Repeat exactly the opening lines of the records, ending with the line that contains "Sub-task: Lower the".

■ Records from a dataset:
· · · · ·
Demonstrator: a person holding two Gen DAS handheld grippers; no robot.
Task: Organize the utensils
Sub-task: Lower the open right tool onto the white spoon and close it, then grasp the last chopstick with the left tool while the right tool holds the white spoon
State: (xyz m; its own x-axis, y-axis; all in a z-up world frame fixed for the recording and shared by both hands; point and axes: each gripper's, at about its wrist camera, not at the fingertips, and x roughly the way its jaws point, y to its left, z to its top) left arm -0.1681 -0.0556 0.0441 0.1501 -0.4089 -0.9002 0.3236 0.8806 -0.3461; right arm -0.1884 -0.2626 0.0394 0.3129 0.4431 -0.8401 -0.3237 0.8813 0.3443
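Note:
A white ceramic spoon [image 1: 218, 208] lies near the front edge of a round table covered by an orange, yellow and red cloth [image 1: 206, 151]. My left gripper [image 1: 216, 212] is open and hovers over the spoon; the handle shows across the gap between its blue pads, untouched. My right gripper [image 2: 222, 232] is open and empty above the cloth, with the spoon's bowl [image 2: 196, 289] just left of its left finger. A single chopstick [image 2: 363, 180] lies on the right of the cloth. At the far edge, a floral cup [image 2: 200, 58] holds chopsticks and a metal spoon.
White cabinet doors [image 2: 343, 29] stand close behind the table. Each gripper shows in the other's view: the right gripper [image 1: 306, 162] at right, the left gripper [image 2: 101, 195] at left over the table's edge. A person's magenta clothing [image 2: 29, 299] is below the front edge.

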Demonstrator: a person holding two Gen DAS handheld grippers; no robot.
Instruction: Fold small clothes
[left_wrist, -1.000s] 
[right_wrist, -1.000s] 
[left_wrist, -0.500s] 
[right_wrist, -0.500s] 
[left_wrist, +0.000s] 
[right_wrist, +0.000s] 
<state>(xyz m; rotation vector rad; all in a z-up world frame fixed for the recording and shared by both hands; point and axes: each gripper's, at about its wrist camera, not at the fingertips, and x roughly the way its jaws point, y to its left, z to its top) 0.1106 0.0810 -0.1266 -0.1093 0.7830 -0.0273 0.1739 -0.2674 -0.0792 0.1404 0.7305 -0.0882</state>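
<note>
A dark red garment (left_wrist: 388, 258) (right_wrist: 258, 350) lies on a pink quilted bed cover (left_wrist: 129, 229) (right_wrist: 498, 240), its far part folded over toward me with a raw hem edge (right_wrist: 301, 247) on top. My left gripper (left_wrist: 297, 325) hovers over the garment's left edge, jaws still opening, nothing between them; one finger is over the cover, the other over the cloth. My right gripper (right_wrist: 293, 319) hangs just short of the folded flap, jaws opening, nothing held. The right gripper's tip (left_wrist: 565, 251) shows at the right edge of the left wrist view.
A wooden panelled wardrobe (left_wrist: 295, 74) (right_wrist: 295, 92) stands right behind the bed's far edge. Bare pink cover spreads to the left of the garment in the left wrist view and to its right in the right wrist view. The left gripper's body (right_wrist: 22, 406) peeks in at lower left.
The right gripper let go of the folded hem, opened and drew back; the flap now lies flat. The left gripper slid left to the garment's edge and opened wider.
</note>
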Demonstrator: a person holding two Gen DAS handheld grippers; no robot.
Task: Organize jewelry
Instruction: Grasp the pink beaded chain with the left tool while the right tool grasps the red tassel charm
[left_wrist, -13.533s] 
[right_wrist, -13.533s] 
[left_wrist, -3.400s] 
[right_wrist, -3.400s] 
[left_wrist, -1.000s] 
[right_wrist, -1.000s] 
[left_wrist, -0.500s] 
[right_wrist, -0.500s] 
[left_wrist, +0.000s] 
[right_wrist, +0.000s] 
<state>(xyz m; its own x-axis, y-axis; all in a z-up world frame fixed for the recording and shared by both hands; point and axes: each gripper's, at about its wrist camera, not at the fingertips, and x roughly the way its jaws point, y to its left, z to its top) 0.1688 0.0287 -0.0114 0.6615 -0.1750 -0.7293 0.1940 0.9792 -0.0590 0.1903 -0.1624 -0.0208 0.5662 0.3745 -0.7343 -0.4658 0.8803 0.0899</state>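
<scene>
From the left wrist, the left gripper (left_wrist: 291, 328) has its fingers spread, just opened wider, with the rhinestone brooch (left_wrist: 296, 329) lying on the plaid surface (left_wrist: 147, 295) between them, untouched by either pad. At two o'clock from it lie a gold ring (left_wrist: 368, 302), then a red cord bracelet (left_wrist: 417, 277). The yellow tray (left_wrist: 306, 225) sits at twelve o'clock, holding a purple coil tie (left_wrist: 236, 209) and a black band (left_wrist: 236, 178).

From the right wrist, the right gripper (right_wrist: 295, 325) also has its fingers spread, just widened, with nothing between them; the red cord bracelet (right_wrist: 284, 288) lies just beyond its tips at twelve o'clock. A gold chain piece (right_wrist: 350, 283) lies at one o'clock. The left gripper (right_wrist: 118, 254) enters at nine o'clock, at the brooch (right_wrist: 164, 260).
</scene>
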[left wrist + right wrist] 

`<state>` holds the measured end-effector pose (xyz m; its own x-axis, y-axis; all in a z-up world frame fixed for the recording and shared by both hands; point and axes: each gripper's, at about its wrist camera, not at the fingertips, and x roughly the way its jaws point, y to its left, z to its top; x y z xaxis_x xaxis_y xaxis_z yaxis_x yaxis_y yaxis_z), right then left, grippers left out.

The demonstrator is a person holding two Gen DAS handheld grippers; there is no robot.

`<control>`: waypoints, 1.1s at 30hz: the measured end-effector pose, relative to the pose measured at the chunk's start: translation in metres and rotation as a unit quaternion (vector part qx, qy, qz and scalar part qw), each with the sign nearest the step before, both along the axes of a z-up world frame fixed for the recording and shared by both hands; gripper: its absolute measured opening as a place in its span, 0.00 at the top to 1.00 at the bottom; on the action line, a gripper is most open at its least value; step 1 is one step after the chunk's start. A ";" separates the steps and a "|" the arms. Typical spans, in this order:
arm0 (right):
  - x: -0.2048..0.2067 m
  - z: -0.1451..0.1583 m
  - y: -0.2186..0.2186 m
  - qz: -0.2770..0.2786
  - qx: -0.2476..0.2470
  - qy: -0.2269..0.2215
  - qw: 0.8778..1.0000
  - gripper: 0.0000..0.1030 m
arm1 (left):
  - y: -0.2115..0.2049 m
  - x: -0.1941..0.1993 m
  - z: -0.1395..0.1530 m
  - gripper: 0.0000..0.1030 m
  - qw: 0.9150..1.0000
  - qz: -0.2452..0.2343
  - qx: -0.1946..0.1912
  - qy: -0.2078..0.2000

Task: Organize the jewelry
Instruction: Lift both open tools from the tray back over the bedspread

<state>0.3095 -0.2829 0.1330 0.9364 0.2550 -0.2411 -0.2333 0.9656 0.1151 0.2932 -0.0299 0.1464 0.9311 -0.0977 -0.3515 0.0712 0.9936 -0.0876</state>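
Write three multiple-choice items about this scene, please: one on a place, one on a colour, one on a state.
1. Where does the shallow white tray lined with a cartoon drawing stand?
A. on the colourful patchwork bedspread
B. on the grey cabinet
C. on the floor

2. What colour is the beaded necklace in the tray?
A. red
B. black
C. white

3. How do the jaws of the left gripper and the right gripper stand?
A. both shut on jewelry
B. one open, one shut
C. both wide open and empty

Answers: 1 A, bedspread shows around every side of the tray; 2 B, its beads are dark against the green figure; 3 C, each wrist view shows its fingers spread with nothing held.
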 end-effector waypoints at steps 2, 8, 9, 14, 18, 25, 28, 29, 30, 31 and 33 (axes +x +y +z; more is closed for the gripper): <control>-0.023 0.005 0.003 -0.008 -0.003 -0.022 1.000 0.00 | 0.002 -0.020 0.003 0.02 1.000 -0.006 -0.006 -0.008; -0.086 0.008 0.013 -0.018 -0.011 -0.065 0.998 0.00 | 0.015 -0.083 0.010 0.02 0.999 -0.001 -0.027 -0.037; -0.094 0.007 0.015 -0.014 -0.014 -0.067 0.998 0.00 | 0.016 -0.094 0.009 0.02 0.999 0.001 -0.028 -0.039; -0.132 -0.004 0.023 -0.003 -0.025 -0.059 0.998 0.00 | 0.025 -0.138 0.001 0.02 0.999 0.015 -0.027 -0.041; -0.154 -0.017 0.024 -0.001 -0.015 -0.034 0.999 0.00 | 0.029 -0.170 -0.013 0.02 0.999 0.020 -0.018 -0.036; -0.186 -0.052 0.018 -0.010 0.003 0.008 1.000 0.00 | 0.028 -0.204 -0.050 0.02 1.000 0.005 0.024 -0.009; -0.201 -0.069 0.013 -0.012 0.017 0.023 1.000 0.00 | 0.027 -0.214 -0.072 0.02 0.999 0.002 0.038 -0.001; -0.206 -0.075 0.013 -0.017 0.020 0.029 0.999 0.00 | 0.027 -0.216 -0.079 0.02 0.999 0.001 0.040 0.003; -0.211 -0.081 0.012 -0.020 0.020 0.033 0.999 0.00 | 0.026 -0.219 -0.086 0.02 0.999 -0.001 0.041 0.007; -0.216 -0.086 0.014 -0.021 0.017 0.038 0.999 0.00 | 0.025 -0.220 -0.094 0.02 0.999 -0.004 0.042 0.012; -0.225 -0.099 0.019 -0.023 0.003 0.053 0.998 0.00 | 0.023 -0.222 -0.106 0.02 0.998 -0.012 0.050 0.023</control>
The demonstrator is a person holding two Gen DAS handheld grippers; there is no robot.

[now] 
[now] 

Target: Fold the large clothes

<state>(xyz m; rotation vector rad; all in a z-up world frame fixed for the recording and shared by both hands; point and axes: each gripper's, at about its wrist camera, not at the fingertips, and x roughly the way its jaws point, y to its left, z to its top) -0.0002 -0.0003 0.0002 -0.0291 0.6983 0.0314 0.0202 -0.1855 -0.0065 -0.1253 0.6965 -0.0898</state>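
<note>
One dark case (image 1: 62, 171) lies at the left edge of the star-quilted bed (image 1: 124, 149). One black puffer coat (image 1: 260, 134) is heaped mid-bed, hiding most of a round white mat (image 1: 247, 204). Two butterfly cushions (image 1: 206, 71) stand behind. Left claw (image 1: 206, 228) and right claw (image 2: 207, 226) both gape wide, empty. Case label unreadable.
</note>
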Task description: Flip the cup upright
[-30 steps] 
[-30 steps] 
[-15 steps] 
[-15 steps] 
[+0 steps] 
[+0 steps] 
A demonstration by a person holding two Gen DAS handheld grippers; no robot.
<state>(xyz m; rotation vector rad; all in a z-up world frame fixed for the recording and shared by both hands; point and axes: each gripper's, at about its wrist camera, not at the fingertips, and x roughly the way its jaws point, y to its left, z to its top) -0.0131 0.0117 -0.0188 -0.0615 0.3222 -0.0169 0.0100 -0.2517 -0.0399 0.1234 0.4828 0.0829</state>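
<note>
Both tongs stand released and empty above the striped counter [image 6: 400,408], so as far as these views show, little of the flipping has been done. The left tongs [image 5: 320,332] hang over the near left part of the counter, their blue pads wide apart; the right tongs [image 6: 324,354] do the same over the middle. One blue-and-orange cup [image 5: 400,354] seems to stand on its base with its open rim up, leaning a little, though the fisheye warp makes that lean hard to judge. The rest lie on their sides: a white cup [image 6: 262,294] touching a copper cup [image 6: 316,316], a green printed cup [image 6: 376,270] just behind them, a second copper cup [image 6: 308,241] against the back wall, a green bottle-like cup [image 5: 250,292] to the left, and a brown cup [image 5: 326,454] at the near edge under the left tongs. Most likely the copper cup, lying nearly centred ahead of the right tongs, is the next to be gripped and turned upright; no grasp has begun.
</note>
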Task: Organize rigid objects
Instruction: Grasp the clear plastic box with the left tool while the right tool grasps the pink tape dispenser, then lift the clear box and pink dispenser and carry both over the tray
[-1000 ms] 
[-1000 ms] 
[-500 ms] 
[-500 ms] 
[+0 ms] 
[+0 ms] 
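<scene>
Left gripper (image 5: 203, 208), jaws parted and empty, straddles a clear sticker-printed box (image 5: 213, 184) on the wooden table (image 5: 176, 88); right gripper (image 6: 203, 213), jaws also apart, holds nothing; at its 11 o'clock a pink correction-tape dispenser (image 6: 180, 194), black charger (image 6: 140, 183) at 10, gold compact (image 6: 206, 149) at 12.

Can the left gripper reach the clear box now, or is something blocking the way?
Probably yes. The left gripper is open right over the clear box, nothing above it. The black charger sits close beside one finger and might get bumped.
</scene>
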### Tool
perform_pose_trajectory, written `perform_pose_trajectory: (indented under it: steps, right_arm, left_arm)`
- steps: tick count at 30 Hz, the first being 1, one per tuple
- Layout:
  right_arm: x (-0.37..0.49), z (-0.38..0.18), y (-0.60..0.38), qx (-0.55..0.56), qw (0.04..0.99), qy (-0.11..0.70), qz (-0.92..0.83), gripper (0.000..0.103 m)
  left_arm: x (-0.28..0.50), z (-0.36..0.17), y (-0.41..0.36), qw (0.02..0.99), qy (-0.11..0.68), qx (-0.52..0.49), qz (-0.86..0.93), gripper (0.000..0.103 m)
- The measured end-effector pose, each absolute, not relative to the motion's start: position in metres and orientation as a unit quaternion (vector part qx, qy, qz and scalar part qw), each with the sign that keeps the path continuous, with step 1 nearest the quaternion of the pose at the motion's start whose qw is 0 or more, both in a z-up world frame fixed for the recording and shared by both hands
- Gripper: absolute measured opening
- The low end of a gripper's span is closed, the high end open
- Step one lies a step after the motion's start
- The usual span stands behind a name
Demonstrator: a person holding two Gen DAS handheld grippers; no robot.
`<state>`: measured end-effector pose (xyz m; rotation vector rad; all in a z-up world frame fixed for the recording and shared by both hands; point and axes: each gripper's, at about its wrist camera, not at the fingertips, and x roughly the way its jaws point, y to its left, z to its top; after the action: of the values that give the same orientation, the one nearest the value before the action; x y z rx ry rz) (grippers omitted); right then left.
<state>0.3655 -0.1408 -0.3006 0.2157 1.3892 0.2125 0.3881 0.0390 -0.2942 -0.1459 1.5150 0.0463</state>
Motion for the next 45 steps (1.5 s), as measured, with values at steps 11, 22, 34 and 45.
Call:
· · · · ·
■ RESULT OF THE EXERCISE:
Demonstrator: a person holding two Gen DAS handheld grippers; no robot.
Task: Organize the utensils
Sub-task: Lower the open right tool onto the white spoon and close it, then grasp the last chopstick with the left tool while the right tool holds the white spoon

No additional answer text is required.